指が速く回らない時の練習方法
先月は学校の試験があってお休みしていたので、少し久しぶりになった大学生のレッスン。
彼女は、おうちで音出しができることもあり、部活に行っていない間も、様々な基礎練習をコツコツと続けていたようです。
その中で、指を速く回すため、運指の練習をしていた時に、どうしてもテンポがこれ以上上げられない…という状況に陥ってしまったそうで、今日はその悩みを一番に解決したい、と言われました。
テンポが上げられなくなった…!
基礎練習や曲の中で細かいフレーズが出てきた時に、どのような練習をしていますか。
私は、付点練習(付点八分音符と十六分音符・十六分音符と付点八分音符)を必ずやります。
先日、お話をする機会があった指導者の方は、「僕は付点練習が嫌いなので、いろいろなアーティキュレーションで練習していますね」とおっしゃっていました。
いずれにせよ、「メトロノームをかけて、指や音をしっかり意識しながら練習する」ということに、変わりはありません。

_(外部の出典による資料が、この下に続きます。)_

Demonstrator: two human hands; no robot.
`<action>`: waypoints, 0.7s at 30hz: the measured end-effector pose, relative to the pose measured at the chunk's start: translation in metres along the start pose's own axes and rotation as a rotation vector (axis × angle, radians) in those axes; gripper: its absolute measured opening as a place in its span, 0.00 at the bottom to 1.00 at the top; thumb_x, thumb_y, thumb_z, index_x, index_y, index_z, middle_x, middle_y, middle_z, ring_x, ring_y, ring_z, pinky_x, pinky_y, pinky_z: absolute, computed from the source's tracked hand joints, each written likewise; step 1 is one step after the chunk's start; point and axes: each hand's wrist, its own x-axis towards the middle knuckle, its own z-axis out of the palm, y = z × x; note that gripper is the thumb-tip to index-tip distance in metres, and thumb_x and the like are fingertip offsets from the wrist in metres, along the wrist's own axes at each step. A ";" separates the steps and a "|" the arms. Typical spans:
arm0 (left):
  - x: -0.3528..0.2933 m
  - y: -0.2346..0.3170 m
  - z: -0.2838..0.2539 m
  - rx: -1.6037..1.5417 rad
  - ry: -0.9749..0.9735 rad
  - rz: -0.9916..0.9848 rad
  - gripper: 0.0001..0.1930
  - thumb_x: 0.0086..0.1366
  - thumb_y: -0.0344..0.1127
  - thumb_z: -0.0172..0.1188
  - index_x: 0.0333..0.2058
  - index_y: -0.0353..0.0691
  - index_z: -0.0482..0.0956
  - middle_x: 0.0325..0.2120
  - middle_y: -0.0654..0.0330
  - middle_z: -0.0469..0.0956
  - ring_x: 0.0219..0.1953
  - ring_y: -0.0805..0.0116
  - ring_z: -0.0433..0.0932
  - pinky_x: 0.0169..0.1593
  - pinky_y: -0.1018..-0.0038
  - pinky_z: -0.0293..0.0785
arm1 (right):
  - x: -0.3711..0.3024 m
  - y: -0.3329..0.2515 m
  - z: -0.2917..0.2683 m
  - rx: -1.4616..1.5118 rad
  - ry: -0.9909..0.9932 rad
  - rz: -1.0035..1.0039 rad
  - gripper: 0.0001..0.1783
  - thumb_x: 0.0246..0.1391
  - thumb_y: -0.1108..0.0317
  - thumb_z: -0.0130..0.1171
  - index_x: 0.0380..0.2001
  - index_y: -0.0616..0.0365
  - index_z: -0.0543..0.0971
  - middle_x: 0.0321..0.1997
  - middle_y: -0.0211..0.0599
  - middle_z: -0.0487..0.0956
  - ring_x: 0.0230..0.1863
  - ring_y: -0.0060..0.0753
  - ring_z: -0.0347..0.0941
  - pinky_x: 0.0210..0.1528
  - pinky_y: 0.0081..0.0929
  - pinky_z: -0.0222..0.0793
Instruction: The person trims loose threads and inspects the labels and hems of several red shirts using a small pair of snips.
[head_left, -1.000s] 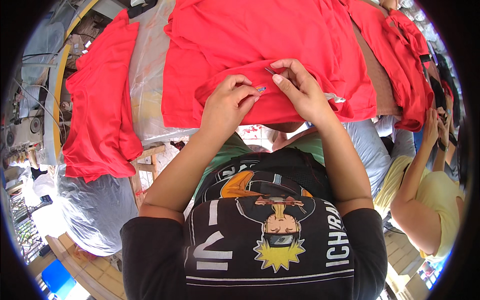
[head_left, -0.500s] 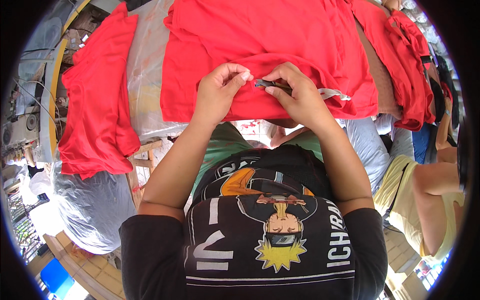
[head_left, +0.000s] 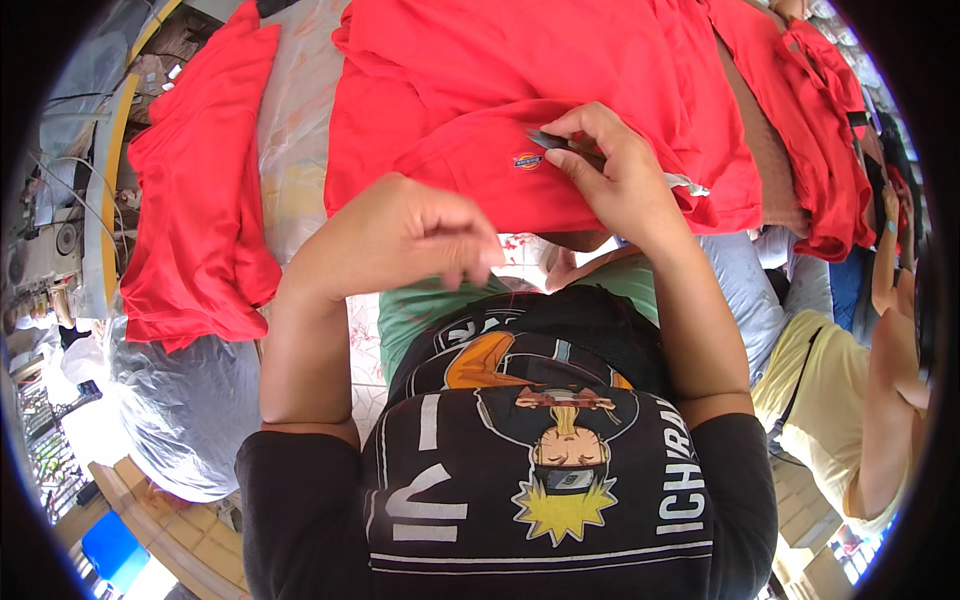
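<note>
A large red garment (head_left: 450, 75) is spread over the table in front of me, its near edge hanging toward my lap. My right hand (head_left: 620, 165) is closed around small dark thread snips (head_left: 548, 140), their tips pointing left just above the cloth. Below the tips, a small oval patch (head_left: 527, 161) in blue, yellow and red sits on the garment. My left hand (head_left: 430, 235) hangs over the near edge of the cloth, above my lap. Its fingers droop and are smeared by motion, so whether they hold anything does not show.
Another red garment (head_left: 195, 190) lies to the left over clear plastic, above a plastic-wrapped bundle (head_left: 190, 420). More red cloth (head_left: 810, 130) lies at the right. A person in a yellow top (head_left: 825, 410) is close on the right. A sewing machine (head_left: 50, 250) stands far left.
My left hand has moved off the patch, down and toward me, its fingers turning downward. The right hand with the snips has risen slightly to the right, exposing the patch.
</note>
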 end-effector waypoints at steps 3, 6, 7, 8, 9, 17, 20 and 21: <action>0.020 -0.018 0.015 0.269 0.557 0.315 0.12 0.60 0.36 0.64 0.38 0.36 0.82 0.36 0.57 0.81 0.35 0.68 0.80 0.38 0.74 0.75 | -0.002 0.009 0.007 0.213 -0.070 0.067 0.10 0.53 0.75 0.61 0.40 0.61 0.75 0.36 0.39 0.77 0.39 0.31 0.75 0.45 0.28 0.71; 0.045 -0.052 0.040 0.472 0.819 0.428 0.14 0.55 0.35 0.67 0.40 0.37 0.81 0.39 0.56 0.79 0.36 0.59 0.80 0.39 0.69 0.76 | -0.006 0.012 0.012 0.223 -0.116 0.122 0.12 0.53 0.74 0.61 0.42 0.62 0.76 0.38 0.38 0.78 0.42 0.30 0.75 0.48 0.28 0.70; 0.050 -0.058 0.046 0.554 0.904 0.467 0.15 0.55 0.35 0.67 0.40 0.38 0.81 0.39 0.56 0.79 0.36 0.58 0.79 0.39 0.69 0.76 | -0.008 0.012 0.013 0.225 -0.125 0.136 0.12 0.53 0.74 0.61 0.42 0.62 0.76 0.39 0.39 0.79 0.42 0.31 0.75 0.48 0.28 0.70; 0.053 -0.059 0.049 0.534 0.941 0.478 0.14 0.53 0.34 0.67 0.39 0.39 0.82 0.36 0.58 0.79 0.37 0.57 0.79 0.40 0.67 0.76 | -0.009 0.011 0.012 0.213 -0.133 0.154 0.12 0.53 0.74 0.61 0.42 0.62 0.76 0.39 0.39 0.79 0.42 0.31 0.75 0.49 0.28 0.70; 0.055 -0.062 0.051 0.518 0.941 0.469 0.13 0.54 0.34 0.67 0.39 0.38 0.82 0.35 0.58 0.80 0.36 0.58 0.79 0.40 0.68 0.76 | -0.009 0.009 0.010 0.201 -0.143 0.168 0.12 0.53 0.74 0.61 0.42 0.62 0.76 0.40 0.39 0.79 0.43 0.32 0.75 0.49 0.28 0.70; 0.057 -0.063 0.041 -0.111 0.831 0.227 0.10 0.63 0.36 0.62 0.36 0.34 0.82 0.26 0.59 0.82 0.31 0.77 0.79 0.39 0.78 0.73 | -0.012 0.011 0.007 0.184 -0.205 0.113 0.12 0.53 0.76 0.60 0.42 0.61 0.75 0.41 0.38 0.78 0.44 0.35 0.76 0.48 0.30 0.71; 0.057 -0.067 0.037 -0.170 0.800 0.223 0.11 0.63 0.37 0.62 0.38 0.34 0.82 0.27 0.60 0.82 0.32 0.79 0.78 0.39 0.78 0.73 | -0.013 0.011 0.008 0.117 -0.215 0.047 0.12 0.52 0.76 0.60 0.41 0.60 0.75 0.41 0.39 0.77 0.43 0.37 0.76 0.46 0.30 0.72; 0.059 -0.070 0.037 -0.194 0.795 0.232 0.11 0.63 0.36 0.62 0.38 0.34 0.82 0.27 0.60 0.82 0.32 0.79 0.78 0.39 0.78 0.73 | -0.012 0.008 0.008 0.072 -0.220 0.029 0.12 0.52 0.76 0.60 0.41 0.60 0.75 0.41 0.39 0.77 0.43 0.38 0.76 0.46 0.30 0.72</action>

ゆっくりなテンポから運指練習を始め、できたら1つテンポを上げる…という繰り返しで、「テンポを上げてできなければ、1つ前のテンポに戻して、安定して吹けるようになったら、先へ行く」のが基本ですが、あるテンポまで来ると、先の大学生の悩みのように「前のテンポでは吹けるけれども、このテンポでは全くできない」という速さに到達します。
これがいわゆる『テンポの壁』です。
この壁は越えられるのでしょうか。
テンポの壁を越えるために
一言で言うと「越えられます」。
ただし、少し時間がかかると思って下さい。
ここからは、私が実践している壁の越え方です。
先程、「テンポを上げてできなければ、1つ前のテンポに戻して、安定して吹けるようになったら、先へ行く」とお話しましたが、壁に当たってしまった場合は、思い切ってテンポを落とします。
楽器の持ち方、腕・指の力、姿勢。
余裕を持って吹ける速さで、それらを意識します。
テンポが上がってくると、「とにかく指を回す」ということに集中しがちで、特に指に力が入りやすくなります。
力が入れば当然動きは悪くなるわけで、ゆっくりなテンポを設定し、「力を抜いた状態で動かすこと」を指に覚え込ませることが、この練習の目的です。

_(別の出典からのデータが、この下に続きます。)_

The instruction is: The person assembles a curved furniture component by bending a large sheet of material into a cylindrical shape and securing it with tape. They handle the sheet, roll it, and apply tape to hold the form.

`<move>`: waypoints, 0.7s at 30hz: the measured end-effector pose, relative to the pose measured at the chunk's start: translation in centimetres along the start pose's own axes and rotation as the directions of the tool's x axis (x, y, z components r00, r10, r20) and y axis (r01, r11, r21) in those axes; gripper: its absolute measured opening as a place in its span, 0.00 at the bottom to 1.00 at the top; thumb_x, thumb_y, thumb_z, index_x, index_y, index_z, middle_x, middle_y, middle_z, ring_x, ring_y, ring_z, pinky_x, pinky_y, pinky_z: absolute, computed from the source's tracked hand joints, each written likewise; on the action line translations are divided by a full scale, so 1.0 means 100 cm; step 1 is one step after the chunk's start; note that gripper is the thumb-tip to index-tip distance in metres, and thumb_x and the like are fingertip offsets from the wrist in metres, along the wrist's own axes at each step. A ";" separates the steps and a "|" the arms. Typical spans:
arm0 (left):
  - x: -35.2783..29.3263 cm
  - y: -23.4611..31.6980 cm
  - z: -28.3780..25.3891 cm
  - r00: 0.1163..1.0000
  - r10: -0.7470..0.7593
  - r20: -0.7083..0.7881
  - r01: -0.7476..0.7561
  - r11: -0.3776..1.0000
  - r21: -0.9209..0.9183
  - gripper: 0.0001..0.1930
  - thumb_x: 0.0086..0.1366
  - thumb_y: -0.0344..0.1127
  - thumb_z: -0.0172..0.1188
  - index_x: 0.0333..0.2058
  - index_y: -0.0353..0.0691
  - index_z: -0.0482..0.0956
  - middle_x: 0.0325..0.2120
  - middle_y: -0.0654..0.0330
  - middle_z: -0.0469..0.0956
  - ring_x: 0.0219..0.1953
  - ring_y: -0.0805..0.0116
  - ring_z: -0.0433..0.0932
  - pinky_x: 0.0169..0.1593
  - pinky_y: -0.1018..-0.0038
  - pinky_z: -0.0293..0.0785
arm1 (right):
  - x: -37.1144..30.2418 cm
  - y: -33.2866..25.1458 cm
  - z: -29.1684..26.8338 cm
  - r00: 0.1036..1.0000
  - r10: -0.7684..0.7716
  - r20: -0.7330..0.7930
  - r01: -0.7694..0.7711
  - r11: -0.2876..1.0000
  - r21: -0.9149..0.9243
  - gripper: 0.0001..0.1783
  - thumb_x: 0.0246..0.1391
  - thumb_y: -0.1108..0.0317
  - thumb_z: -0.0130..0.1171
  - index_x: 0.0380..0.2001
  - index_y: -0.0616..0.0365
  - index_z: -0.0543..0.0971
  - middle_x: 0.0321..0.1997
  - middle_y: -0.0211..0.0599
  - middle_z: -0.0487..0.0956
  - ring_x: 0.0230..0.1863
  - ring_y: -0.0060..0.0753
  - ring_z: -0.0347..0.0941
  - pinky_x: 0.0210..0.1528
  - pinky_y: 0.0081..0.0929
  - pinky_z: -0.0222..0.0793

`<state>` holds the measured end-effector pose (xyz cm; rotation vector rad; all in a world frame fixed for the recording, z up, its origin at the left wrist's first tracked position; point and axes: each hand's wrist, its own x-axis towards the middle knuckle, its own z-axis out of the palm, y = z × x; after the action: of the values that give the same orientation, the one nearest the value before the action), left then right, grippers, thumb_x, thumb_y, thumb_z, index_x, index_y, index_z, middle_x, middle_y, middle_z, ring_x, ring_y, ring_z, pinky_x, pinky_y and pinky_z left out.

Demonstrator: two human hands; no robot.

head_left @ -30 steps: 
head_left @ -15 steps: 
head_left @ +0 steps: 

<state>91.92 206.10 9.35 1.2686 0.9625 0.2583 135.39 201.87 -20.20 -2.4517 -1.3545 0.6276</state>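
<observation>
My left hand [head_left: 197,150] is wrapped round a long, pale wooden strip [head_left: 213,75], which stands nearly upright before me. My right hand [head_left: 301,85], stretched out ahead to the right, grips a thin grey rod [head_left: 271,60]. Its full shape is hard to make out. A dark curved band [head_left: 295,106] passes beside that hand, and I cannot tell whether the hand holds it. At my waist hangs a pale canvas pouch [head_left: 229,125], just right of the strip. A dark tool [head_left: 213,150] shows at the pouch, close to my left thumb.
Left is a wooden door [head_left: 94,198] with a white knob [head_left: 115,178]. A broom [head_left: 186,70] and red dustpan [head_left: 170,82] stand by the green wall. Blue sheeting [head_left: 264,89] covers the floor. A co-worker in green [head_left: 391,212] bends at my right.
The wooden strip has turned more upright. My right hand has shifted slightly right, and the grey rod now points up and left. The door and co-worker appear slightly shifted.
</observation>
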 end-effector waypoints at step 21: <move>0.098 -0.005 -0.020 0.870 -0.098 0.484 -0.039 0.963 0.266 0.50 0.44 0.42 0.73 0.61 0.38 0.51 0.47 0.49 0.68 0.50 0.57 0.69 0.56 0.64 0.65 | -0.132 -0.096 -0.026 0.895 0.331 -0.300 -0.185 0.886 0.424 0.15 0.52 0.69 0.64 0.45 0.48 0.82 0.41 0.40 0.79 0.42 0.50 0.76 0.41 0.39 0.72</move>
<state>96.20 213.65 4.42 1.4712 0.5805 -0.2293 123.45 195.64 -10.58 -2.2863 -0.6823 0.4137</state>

覚え込ませるわけなので、1・2回ちょっろっと吹くだけでは駄目です。
1回の練習時間もさることながら、何日かにわたってやった方がいいでしょう。
その間は、一切テンポは上げません。
次のステップへ
無駄のない運指ができていると思えたら、通常のテンポ練習に戻し、速さを上げていきます。
この時にも、もちろん指の力や楽器の持ち方に気を配ることを忘れずに。
ゆっくりで吹いていた時と同じようにできていなければ、意味がありません。
できたらテンポを上げますが、この時の上限は「全くできなかったテンポの1つ前」にしましょう。
その速さで、ひたすら練習をします。
「もう完璧なんだけどなー」と思ったとしても、数日間は続けて下さい。
そこでやっと、できなかったテンポに挑戦します。
「すらすらっと吹ける!」「まだ引っかかるけど、前より吹ける!」であれば、練習の成果が出ています。

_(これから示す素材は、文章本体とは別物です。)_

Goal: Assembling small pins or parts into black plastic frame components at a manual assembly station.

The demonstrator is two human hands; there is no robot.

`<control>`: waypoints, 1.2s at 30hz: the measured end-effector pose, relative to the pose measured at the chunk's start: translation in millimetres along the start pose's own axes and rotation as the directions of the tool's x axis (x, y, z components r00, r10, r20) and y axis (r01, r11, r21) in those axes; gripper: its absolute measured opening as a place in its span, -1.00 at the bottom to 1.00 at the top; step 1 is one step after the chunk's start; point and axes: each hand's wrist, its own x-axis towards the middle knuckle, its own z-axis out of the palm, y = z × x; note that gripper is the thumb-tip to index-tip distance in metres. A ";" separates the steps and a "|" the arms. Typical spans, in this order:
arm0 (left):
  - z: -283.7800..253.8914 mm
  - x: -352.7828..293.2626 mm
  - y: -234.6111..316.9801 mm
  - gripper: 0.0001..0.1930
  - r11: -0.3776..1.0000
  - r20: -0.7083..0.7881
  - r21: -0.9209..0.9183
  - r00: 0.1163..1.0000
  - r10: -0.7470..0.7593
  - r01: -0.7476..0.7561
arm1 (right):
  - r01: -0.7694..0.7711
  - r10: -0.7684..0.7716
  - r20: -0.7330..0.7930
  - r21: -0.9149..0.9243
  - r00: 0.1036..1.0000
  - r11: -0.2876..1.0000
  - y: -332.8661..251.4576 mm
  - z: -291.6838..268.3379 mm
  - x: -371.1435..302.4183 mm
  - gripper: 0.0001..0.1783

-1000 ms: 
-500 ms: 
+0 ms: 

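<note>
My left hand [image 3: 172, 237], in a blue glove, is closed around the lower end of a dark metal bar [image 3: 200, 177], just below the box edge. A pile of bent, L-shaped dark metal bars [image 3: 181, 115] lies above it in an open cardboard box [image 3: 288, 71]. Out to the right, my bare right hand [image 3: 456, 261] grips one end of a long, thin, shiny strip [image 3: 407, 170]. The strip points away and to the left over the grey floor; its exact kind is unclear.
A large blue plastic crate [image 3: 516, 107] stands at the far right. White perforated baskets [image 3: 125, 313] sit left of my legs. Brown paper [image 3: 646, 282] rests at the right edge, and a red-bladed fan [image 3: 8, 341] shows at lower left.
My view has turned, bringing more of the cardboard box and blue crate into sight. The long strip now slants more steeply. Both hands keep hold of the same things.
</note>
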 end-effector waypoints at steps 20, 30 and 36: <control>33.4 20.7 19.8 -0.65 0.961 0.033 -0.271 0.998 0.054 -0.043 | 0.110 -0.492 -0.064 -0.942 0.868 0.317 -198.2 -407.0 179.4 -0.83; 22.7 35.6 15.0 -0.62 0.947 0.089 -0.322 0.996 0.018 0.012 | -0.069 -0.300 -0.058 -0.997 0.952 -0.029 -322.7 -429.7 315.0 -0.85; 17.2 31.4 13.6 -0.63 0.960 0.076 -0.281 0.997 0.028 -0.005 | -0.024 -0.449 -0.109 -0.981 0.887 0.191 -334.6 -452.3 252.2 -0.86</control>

「え、何も変わらないんだけど…」ということなら、また1つ前のテンポでの練習に戻してみて、指に力が入っていないか、無駄な動きをしていないかをチェックして下さい。
時間はかかりますが、続ければ必ずできるようになります。
やったらやった分、身につきます
速い指回しにしろ、タンギングにしろ、持って生まれたものがあって、苦労せずにできる人もいます。
一方、「いくら練習しても、どうしてもできない」という人もいます。
しかし、楽器を初めて持った時には想像もできなかったことを、今はやっているはずです。
それは、きちんとした練習を積み重ねたから。
組み立てさえおぼつかず、リードをつけるのに苦労し、曲なんて吹けるのだろうか…と思っていた時より、確実に前に進んだから、今の悩みがあるのです。
「全くできない…」をその都度突破して、いつか「あの時は大変だったー」と言えるよう、地力を鍛えていって下さい。
運指練習は、やればやった分、きちんと成果が出ますよ。